Auroraloves · 01/06/2026 20:50

Your partner is not being unreasonable. Your brother does seem to be ruining the holiday. I’d be pissed off if my husband invited his sister (who has mh issues and needs constant attention) on our holiday

Biker47 · 01/06/2026 20:50

Your partner is correct, he has ruined your holiday, he's behaving like a child and you're enabling it and infantilising him.

SucksToBeYou · 01/06/2026 20:51

YABU. Why has your brother gone on holiday with you?

He has really fucked up with his stupid, reckless choices. Your DH must be at the end of his tether with this nonsense. Drop the saviour complex and focus on your own children.

youalright · 01/06/2026 20:52

I would be very pissed of if I was your husband

Motomum23 · 01/06/2026 20:53

Yabu - tell your bro to grow up

fiveflames · 01/06/2026 20:53

He is ruining the holiday. Outrageous behaviour. Yes he may have issues but he has totally ruined things, which are already hard enough with a 1yo and a 4yo. You left your kids in an unfamiliar environment with your DP to deal with a spoilt manchild who gives no shits that he’s ruining your holiday.

Redflagsabounded · 01/06/2026 20:53

Put him on a plane home tomorrow and enjoy the rest of your holiday.

Your brother needs some support to work on why he is slowly killing himself with uncontrolled diabetes. Professional help.
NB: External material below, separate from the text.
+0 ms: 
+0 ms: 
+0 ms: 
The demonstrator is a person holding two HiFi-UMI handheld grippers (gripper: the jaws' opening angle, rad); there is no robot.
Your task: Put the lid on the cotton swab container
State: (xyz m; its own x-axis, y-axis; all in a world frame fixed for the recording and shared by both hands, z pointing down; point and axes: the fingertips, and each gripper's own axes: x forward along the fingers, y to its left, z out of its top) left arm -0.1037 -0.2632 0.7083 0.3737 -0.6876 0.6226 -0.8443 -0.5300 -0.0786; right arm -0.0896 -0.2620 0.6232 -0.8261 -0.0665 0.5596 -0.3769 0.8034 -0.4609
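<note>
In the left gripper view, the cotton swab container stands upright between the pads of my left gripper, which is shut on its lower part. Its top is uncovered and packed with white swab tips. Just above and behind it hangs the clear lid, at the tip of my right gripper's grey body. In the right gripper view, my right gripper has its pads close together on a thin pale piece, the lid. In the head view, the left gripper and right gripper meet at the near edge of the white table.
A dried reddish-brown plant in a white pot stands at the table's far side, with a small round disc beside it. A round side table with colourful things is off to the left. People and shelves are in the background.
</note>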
susiedaisy1912 · 01/06/2026 20:55

Get rid of him op this is your holiday and he is ruining it. Your dp is correct

Bitzee · 01/06/2026 20:55

That’s not ok though is it? And he did ruin that night and the subsequent day through his own childish behaviour of disappearing, getting shitfaced and needing to be babysat. You can’t just excuse shitty, juvenile, selfish behaviour because he also happens to have a serious medical condition. Your DH is right and it isn’t fair on the kids thar mummy is missing time on their family holiday to parent a manchild.

Tableforjoan · 01/06/2026 20:56

Also you say your brother is at yours often. Maybe your dh actually wanted a holiday away from your brother to start with and yet here he is bad behaviour ruining that as well as always being the third wheel.

outerspacepotato · 01/06/2026 20:56

Your partner is correct. Your bro is being an asshole and ruining your holiday and you're enabling him.

Send your bro home.

TheJuryIsOut · 01/06/2026 20:58

YABU. It's not up to you to have to look after your brother like he's a toddler, you have your own kids and you just expected DH to take up the slack because your brother got drunk.